The decision was dismissive and patronizing at best because it was it was detached from the reality of a political landscape wherein Democratic congressional candidates can raise millions off of the wallets of Democratic activists who've never even flown over the districts in question and where there are people here in my neighborhood in Chicago holding phone banking parties for Jim Martin.
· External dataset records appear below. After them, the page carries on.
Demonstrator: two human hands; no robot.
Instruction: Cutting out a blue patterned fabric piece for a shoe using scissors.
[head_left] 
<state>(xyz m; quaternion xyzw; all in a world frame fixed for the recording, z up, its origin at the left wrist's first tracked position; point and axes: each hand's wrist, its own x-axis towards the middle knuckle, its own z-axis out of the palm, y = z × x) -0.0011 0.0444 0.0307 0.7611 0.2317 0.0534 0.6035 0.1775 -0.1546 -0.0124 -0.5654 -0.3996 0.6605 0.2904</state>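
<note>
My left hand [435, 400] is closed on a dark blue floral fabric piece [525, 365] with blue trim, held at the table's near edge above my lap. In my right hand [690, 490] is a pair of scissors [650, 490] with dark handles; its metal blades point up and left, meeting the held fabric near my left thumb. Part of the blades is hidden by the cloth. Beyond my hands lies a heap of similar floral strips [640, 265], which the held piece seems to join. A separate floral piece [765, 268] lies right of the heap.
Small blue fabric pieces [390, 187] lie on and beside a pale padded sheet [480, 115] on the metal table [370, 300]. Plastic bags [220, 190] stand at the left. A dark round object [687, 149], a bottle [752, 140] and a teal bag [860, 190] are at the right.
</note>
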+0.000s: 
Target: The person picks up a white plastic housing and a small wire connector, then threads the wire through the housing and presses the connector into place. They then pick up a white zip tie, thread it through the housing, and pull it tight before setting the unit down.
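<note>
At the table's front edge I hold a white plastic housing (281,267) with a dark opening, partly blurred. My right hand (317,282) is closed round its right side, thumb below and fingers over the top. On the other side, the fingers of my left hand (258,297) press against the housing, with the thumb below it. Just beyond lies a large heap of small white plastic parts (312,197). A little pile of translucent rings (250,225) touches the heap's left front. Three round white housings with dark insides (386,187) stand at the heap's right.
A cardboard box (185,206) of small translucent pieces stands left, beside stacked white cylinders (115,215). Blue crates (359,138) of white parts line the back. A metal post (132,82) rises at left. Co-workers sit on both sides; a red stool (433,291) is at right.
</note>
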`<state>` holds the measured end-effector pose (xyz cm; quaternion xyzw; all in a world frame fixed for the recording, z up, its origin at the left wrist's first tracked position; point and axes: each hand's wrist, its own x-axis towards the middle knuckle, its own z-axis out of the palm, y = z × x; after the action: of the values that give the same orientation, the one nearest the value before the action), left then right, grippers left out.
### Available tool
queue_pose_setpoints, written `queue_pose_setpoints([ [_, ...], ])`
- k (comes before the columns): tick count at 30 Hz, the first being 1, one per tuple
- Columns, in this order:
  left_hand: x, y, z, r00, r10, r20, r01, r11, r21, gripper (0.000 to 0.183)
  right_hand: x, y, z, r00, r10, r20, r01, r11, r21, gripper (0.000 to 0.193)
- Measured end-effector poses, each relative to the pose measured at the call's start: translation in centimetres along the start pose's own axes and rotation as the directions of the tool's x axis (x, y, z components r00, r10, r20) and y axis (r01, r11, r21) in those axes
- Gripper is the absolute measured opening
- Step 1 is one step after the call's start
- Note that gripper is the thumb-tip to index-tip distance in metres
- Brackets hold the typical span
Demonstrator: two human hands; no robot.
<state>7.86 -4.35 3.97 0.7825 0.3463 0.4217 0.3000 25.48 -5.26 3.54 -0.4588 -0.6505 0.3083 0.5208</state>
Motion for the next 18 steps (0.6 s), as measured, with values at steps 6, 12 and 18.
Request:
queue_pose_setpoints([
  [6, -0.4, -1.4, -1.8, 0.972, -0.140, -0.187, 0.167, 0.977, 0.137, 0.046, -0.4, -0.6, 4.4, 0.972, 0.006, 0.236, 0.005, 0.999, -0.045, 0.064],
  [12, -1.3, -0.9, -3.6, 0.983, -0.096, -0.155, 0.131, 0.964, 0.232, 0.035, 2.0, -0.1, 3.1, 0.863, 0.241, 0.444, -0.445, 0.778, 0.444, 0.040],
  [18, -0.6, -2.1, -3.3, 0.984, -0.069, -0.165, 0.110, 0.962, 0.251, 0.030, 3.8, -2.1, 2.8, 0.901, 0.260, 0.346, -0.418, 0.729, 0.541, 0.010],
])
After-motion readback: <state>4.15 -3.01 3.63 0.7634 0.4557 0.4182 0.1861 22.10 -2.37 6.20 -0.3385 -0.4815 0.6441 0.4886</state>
Now admittedly that environment slash phenomenon is only about four years old, so maybe Reid and Company can be justly forgiven for not taking it into account as they reached their decision. But some of the ordinary - active - Democrats Joe Lieberman has worked against for the last year weren't wrong to feel a little spittle on their foreheads yesterday.    

November 19, 2008 7:12 PM

chrispkenny said:

Aren't we missing the biggest difference of all?  Hagel didn't ENDORSE a candidate from the other side.  He didn't actively campaign against McCain, nor did he campaign with Obama.  Yes, there was the trip abroad, but it wasn't an explicitly political event and Hagel kept a relatively low profile, choosing not to accompany Obama to his speech in Berlin.  Unlike Lieberman, Hagel didn't make speeches on the trail, didn't mug the camera at the other party's convention, didn't express his "disappointment" at his own party's nominee on a routine basis.

For Goldfarb to compare the two is insane and, thus, just a typical day's work from The Weekly Standard.